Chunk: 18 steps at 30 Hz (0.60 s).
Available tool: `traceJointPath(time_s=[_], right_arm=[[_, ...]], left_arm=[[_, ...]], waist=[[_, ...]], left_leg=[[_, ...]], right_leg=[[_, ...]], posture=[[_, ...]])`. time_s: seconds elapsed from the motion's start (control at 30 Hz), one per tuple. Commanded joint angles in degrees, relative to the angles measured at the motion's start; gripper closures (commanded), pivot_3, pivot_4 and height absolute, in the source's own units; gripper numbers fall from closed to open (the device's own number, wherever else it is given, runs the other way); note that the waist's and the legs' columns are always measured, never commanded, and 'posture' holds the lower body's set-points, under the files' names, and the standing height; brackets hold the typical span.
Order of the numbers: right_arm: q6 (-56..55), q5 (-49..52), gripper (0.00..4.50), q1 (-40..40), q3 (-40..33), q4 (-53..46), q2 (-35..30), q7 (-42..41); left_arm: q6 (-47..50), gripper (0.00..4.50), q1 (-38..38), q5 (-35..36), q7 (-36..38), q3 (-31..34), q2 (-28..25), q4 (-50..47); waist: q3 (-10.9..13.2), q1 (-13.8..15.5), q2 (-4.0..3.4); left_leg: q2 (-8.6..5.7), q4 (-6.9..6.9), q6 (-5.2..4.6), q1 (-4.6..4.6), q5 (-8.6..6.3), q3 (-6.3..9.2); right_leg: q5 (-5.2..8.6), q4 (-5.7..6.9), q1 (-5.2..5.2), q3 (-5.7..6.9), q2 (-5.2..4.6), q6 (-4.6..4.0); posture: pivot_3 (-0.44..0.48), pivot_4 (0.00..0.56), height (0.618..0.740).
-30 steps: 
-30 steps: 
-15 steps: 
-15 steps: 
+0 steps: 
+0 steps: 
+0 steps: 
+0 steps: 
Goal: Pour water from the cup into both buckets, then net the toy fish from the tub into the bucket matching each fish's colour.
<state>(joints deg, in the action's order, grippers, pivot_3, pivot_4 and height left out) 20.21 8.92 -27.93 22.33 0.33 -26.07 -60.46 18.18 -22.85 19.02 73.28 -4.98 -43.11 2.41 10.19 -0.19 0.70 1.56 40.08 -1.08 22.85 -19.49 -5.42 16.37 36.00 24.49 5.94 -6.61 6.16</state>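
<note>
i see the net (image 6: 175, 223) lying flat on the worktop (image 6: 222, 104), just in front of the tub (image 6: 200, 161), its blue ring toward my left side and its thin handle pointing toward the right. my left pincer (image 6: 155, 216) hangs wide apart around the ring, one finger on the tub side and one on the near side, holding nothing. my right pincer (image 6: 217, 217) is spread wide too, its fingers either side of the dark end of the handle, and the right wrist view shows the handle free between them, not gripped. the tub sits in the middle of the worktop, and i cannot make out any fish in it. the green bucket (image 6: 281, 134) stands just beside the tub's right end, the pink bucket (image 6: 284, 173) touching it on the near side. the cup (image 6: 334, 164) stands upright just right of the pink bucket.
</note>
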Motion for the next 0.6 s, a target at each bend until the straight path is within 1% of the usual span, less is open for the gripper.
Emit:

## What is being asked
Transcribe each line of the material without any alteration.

## Response to this task
Chunk: 18 steps at 30 Hz (0.60 s).
Available tool: `traceJointPath(time_s=[_], right_arm=[[_, ...]], left_arm=[[_, ...]], waist=[[_, ...]], left_leg=[[_, ...]], right_leg=[[_, ...]], posture=[[_, ...]])`. time_s: seconds elapsed from the motion's start (control at 30 Hz), one per tuple. Commanded joint angles in degrees, relative to the angles measured at the motion's start; gripper closures (commanded), pivot_3, pivot_4 and height absolute, in the source's own units; gripper numbers fall from closed to open (the device's own number, wherever else it is given, runs the other way); note that the waist's and the legs' columns are always measured, never commanded, and 'posture' holds the lower body's set-points, under the files' names, and the standing height; brackets hold the typical span.
Order of the numbers: right_arm: q6 (-56..55), q5 (-49..52), gripper (0.00..4.50), q1 (-40..40), q3 (-40..33), q4 (-53..46), q2 (-35..30), q7 (-42..41); left_arm: q6 (-47..50), gripper (0.00..4.50), q1 (-38..38), q5 (-35..36), q7 (-36..38), q3 (-31..34), q2 (-28..25), q4 (-50..47); waist: q3 (-10.9..13.2), q1 (-13.8..15.5), q2 (-4.0..3.4); left_leg: q2 (-8.6..5.7), q4 (-6.9..6.9), q6 (-5.2..4.6), q1 (-4.6..4.6), q5 (-8.6..6.3), q3 (-6.3..9.2); right_leg: q5 (-5.2..8.6), q4 (-5.7..6.9), q1 (-5.2..5.2), q3 (-5.7..6.9), q2 (-5.2..4.6), q6 (-4.6..4.0); posture: pivot_3 (-0.44..0.48), pivot_4 (0.00..0.56), height (0.618..0.740).
-30 steps: 
-30 steps: 
-15 steps: 
-15 steps: 
+0 steps: 
+0 steps: 
+0 steps: 
+0 steps: 
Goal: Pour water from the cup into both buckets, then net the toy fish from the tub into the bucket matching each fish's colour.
<state>(joints deg, in the action's order, grippers, pivot_3, pivot_4 and height left out) 20.21 8.92 -27.93 22.33 0.33 -26.07 -60.46 18.18 -22.85 19.02 73.28 -4.98 -43.11 2.41 10.19 -0.19 0.70 1.56 40.08 -1.08 22.85 -19.49 -5.42 16.37 36.00 24.49 5.94 -6.61 6.16</state>
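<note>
i see the net (image 6: 175, 223) lying flat on the worktop (image 6: 222, 104), just in front of the tub (image 6: 200, 161), its blue ring toward my left side and its thin handle pointing toward the right. my left pincer (image 6: 155, 216) hangs wide apart around the ring, one finger on the tub side and one on the near side, holding nothing. my right pincer (image 6: 217, 217) is spread wide too, its fingers either side of the dark end of the handle, and the right wrist view shows the handle free between them, not gripped. the tub sits in the middle of the worktop, and i cannot make out any fish in it. the green bucket (image 6: 281, 134) stands just beside the tub's right end, the pink bucket (image 6: 284, 173) touching it on the near side. the cup (image 6: 334, 164) stands upright just right of the pink bucket.
</note>
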Motion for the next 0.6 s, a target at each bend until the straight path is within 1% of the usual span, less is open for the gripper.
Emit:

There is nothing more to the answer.